- WHAT NEEDS TO BE DONE:
Find the line containing "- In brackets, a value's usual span" in the listing below. Repeat it exactly, along with each following line up to and including the one containing "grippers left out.".

- GIVEN RECORDS:
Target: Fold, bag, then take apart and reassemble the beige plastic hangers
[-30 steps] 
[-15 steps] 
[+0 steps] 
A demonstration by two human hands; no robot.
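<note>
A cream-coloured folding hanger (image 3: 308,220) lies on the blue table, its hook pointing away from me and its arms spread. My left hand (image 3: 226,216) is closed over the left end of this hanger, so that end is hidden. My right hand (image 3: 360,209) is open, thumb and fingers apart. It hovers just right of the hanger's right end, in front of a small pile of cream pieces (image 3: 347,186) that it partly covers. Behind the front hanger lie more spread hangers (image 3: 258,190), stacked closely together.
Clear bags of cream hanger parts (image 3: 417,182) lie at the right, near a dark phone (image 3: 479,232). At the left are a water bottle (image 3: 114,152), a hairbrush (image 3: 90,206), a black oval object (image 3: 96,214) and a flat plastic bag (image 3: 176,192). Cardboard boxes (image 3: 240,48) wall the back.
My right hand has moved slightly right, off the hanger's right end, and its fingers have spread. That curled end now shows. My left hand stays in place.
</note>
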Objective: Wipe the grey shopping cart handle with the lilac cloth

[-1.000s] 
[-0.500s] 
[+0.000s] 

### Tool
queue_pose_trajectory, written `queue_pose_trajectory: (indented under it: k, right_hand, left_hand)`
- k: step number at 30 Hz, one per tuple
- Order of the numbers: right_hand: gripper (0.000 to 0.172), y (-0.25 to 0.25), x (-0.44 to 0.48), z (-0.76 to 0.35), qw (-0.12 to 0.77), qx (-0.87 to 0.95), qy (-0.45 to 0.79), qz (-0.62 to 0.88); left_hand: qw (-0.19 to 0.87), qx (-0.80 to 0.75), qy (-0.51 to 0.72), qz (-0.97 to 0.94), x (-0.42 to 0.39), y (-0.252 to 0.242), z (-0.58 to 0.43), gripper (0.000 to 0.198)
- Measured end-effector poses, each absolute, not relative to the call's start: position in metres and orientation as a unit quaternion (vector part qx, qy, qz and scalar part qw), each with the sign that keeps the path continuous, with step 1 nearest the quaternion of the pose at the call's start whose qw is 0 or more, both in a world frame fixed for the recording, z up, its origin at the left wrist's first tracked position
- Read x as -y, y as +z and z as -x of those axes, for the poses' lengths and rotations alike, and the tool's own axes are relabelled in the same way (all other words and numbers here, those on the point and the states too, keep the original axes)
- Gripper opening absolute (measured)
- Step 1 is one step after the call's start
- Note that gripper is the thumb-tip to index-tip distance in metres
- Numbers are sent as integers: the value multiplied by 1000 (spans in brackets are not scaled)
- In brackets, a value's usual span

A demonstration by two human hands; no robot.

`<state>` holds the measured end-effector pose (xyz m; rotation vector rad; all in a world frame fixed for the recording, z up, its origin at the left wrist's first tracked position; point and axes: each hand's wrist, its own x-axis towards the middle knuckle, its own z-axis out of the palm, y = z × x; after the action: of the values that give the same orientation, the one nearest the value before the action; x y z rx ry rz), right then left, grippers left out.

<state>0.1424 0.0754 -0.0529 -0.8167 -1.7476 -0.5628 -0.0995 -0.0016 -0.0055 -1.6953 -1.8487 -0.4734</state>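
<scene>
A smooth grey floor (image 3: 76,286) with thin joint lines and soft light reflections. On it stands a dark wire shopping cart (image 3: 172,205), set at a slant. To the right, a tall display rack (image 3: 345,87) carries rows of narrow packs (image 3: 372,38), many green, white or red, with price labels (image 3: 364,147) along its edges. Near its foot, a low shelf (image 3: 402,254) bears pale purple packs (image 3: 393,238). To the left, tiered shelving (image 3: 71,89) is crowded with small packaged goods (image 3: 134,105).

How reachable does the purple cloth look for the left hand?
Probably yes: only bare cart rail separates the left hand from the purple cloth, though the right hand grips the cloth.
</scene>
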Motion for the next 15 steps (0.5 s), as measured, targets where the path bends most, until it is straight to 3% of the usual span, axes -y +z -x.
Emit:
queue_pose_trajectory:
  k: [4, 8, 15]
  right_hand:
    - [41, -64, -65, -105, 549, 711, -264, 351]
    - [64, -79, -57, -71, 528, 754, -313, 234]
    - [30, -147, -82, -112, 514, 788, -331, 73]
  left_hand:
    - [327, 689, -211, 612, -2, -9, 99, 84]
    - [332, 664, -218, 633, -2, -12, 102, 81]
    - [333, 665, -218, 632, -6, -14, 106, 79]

- ANSWER SECTION:
- In brackets, a value's usual span

A demonstration by two human hands; no robot.

`<state>` holds the measured end-effector pose (xyz m; rotation vector rad; all in a world frame fixed for the recording, z up, its origin at the left wrist's first tracked position; point and axes: each hand's wrist, its own x-axis towards the middle knuckle, its own z-axis out of the palm, y = z × x; after the action: of the values that give the same orientation, the one nearest the value before the action; x y z rx ry rz), right then left, grippers left out.

With this, the exercise is complete.